__WHAT NEEDS TO BE DONE__: Find the lines of the listing that contain the string "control", and return them.

__MATERIAL FOR THIS EXERCISE__:

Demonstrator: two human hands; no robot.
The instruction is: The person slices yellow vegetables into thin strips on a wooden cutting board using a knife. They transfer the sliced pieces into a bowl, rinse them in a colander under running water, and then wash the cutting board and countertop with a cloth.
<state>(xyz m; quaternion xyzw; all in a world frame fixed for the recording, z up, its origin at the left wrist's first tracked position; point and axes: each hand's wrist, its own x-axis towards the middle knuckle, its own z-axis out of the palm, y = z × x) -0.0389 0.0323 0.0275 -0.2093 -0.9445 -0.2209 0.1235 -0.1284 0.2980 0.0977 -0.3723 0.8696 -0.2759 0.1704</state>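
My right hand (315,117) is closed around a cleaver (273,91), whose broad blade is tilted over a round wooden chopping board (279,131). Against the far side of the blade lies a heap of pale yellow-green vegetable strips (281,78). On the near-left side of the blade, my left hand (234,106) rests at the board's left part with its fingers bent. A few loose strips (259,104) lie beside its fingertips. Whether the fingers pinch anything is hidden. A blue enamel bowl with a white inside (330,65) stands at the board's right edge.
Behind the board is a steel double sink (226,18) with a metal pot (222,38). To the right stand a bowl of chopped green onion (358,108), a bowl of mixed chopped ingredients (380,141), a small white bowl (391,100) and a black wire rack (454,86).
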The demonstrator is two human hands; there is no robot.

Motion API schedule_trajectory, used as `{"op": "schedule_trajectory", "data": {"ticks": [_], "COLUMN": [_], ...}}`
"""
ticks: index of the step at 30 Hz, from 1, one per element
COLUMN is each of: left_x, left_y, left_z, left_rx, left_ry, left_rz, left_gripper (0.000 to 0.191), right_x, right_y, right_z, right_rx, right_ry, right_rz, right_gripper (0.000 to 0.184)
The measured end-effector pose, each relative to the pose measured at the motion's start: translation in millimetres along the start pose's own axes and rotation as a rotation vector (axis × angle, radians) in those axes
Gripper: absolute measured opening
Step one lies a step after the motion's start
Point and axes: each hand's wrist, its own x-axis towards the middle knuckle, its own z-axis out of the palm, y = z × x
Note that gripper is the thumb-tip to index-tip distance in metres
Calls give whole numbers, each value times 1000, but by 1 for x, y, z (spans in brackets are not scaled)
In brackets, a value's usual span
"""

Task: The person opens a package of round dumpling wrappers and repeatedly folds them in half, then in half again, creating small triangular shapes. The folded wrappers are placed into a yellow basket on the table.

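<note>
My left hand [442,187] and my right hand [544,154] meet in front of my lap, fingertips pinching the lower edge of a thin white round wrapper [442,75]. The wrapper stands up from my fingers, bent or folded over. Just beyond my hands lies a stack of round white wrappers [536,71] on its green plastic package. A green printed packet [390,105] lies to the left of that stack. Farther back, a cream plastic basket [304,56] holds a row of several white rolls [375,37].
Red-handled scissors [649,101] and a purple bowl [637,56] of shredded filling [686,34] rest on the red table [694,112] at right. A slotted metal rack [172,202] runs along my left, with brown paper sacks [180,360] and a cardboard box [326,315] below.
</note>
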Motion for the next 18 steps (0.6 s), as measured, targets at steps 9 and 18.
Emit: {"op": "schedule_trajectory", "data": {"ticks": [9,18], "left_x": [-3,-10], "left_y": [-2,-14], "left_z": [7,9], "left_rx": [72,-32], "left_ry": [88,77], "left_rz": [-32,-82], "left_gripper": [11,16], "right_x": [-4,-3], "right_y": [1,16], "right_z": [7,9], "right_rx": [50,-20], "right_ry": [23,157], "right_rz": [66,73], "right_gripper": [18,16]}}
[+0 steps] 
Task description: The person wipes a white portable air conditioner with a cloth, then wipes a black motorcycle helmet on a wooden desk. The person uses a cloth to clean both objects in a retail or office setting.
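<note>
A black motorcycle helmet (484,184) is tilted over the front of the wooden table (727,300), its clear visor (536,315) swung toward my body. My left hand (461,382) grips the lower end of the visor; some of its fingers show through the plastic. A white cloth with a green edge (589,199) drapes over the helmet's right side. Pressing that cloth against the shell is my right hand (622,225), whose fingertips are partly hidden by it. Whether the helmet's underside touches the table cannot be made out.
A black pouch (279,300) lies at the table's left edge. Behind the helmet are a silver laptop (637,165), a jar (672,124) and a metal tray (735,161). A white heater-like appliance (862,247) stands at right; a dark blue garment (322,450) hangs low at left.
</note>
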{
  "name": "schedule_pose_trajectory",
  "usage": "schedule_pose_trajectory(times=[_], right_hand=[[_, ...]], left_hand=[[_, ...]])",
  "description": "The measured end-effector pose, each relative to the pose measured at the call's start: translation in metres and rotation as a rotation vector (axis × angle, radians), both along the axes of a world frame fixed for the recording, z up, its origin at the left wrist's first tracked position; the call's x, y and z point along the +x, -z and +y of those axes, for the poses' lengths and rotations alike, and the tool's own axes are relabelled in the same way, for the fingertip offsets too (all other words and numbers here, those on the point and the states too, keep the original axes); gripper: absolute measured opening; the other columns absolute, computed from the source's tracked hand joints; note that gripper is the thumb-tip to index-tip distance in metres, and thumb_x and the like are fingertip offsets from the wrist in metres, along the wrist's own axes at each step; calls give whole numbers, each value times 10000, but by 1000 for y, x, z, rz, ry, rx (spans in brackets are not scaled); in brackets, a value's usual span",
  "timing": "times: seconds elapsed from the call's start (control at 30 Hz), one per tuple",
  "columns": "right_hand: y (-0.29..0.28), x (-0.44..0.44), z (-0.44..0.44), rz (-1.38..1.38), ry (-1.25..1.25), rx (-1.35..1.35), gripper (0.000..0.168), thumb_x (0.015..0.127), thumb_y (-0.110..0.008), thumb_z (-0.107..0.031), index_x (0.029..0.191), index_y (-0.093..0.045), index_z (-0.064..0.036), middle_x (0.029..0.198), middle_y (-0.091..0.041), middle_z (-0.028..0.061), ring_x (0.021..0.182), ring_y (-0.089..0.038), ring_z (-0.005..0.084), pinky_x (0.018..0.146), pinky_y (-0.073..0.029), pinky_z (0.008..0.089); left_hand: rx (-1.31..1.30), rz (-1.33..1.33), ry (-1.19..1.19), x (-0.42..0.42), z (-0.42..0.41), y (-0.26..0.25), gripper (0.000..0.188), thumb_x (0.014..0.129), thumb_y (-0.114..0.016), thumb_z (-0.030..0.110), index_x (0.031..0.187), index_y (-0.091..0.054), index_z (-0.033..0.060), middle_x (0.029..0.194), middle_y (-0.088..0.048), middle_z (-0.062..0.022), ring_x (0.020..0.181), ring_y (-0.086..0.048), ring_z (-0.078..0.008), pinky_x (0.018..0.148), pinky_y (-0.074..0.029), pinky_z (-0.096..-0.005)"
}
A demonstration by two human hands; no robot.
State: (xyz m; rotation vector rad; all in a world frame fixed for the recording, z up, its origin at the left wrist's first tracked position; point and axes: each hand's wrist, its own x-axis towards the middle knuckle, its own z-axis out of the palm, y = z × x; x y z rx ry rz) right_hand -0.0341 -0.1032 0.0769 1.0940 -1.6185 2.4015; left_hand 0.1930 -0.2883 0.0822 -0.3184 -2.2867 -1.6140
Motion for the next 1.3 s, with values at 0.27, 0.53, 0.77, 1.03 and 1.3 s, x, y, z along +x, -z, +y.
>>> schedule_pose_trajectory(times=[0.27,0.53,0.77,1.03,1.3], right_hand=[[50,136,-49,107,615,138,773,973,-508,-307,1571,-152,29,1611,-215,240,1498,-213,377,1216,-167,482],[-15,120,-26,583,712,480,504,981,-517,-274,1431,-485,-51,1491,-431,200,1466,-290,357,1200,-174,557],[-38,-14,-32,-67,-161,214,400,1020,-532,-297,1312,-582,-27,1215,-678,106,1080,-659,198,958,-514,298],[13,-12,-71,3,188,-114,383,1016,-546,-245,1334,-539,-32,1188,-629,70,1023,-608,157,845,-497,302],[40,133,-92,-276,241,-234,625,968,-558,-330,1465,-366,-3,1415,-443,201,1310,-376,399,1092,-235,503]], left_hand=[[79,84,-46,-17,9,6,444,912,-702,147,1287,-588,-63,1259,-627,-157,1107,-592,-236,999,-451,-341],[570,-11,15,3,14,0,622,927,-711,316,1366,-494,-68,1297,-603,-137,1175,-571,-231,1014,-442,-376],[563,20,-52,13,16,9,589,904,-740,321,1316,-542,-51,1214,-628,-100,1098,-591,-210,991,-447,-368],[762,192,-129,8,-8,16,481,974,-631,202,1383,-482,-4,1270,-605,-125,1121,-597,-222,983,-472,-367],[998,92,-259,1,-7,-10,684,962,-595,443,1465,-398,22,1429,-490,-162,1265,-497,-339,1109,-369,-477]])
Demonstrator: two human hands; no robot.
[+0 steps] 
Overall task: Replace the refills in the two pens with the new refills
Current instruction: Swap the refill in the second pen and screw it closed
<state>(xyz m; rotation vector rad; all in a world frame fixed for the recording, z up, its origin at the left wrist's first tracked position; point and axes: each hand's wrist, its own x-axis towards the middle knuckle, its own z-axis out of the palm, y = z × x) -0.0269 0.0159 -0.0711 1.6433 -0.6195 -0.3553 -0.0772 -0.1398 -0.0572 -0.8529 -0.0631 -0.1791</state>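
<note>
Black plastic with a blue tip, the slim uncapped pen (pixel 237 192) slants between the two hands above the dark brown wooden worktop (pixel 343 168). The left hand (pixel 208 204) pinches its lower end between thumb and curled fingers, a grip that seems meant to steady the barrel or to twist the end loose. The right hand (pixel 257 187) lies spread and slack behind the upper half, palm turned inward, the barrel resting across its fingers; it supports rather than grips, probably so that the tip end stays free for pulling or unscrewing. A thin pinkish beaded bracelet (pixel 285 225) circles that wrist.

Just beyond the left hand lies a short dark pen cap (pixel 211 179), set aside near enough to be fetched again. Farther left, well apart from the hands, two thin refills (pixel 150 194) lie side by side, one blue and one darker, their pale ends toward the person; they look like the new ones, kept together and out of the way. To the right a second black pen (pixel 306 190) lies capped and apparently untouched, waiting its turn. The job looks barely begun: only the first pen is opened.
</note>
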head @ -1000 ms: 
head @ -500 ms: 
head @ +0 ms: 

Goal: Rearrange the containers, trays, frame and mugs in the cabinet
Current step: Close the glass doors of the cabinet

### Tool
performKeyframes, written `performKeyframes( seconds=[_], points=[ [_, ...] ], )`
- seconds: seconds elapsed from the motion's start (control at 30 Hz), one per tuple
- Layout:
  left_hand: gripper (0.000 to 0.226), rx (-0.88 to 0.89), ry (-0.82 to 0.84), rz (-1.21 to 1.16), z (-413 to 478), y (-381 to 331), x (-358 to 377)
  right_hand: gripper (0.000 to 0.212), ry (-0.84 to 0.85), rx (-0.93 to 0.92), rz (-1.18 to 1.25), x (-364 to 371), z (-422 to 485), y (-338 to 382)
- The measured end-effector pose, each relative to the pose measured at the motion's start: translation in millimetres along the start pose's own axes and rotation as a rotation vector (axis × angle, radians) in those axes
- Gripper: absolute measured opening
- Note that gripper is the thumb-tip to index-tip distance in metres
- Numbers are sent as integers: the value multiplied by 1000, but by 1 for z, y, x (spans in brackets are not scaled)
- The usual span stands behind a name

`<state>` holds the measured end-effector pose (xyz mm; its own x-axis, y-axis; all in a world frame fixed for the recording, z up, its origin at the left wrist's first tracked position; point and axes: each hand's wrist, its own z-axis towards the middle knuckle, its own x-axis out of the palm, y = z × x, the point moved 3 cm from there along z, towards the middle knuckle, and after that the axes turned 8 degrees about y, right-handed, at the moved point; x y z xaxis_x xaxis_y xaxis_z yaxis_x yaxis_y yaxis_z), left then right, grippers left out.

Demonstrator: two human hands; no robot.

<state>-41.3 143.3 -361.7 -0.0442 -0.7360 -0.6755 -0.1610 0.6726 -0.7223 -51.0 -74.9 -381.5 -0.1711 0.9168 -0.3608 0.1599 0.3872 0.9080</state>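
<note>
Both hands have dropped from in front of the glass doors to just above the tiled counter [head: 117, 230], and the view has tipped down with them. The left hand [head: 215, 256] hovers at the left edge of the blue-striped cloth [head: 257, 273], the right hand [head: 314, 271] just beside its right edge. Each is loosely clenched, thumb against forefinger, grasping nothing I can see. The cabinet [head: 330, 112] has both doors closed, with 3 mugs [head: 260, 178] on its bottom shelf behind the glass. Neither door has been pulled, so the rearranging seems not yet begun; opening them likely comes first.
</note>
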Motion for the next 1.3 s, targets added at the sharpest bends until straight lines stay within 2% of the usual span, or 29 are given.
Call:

__EXPECTED OUTPUT__:
  "timing": "times: seconds elapsed from the call's start (control at 30 Hz), one per tuple",
- seconds: seconds elapsed from the motion's start (control at 30 Hz), one per tuple

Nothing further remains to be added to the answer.